Content starts
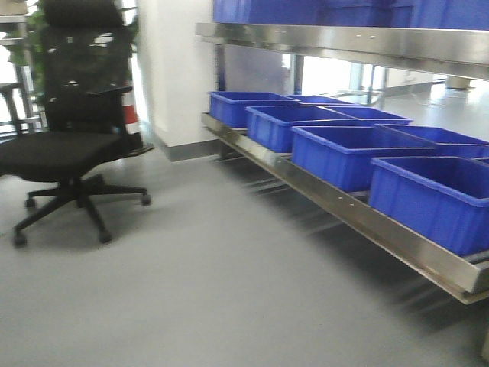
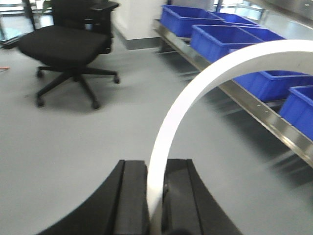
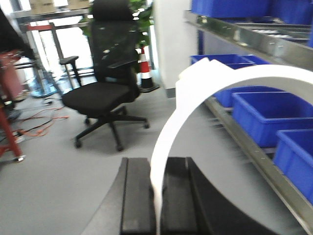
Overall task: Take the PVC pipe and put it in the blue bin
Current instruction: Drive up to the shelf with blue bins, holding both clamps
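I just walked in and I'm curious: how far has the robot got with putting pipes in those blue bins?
Grabbing looks done: the left gripper is clamped on a curved white pipe, and the right gripper on a second pipe. In hand: both are held up off the floor, with the blue bins on the low rack nearby. Left: no pipe shows in any bin, so the drop remains.

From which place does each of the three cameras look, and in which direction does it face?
Front view: sits on the robot and faces forward, with an office chair at left and blue bins on a steel rack at right; none of the robot shows.
Left wrist view: sits behind the left jaws, which clamp a white PVC pipe; faces chair and bins.
Right wrist view: sits behind the right jaws, clamping a white PVC pipe too; faces likewise.
Shared: all three views show the chair and the bins.
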Motion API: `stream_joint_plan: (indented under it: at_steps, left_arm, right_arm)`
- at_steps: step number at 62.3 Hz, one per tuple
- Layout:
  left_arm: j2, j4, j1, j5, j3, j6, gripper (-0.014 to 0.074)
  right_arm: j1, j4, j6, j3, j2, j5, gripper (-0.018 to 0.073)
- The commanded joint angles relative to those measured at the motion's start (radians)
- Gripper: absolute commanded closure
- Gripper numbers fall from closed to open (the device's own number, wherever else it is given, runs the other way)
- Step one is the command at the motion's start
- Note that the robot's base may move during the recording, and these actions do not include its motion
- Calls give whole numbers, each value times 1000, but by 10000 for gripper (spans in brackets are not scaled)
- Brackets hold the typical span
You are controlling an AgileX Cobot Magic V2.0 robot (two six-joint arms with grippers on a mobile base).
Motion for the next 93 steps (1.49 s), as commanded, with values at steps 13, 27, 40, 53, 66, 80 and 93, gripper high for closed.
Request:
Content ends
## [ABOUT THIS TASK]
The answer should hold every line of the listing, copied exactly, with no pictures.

## [REPLY TO THE TASK]
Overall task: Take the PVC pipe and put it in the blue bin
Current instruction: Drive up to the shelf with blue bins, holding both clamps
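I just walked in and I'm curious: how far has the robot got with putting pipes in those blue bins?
Grabbing looks done: the left gripper is clamped on a curved white pipe, and the right gripper on a second pipe. In hand: both are held up off the floor, with the blue bins on the low rack nearby. Left: no pipe shows in any bin, so the drop remains.

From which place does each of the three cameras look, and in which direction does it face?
Front view: sits on the robot and faces forward, with an office chair at left and blue bins on a steel rack at right; none of the robot shows.
Left wrist view: sits behind the left jaws, which clamp a white PVC pipe; faces chair and bins.
Right wrist view: sits behind the right jaws, clamping a white PVC pipe too; faces likewise.
Shared: all three views show the chair and the bins.
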Motion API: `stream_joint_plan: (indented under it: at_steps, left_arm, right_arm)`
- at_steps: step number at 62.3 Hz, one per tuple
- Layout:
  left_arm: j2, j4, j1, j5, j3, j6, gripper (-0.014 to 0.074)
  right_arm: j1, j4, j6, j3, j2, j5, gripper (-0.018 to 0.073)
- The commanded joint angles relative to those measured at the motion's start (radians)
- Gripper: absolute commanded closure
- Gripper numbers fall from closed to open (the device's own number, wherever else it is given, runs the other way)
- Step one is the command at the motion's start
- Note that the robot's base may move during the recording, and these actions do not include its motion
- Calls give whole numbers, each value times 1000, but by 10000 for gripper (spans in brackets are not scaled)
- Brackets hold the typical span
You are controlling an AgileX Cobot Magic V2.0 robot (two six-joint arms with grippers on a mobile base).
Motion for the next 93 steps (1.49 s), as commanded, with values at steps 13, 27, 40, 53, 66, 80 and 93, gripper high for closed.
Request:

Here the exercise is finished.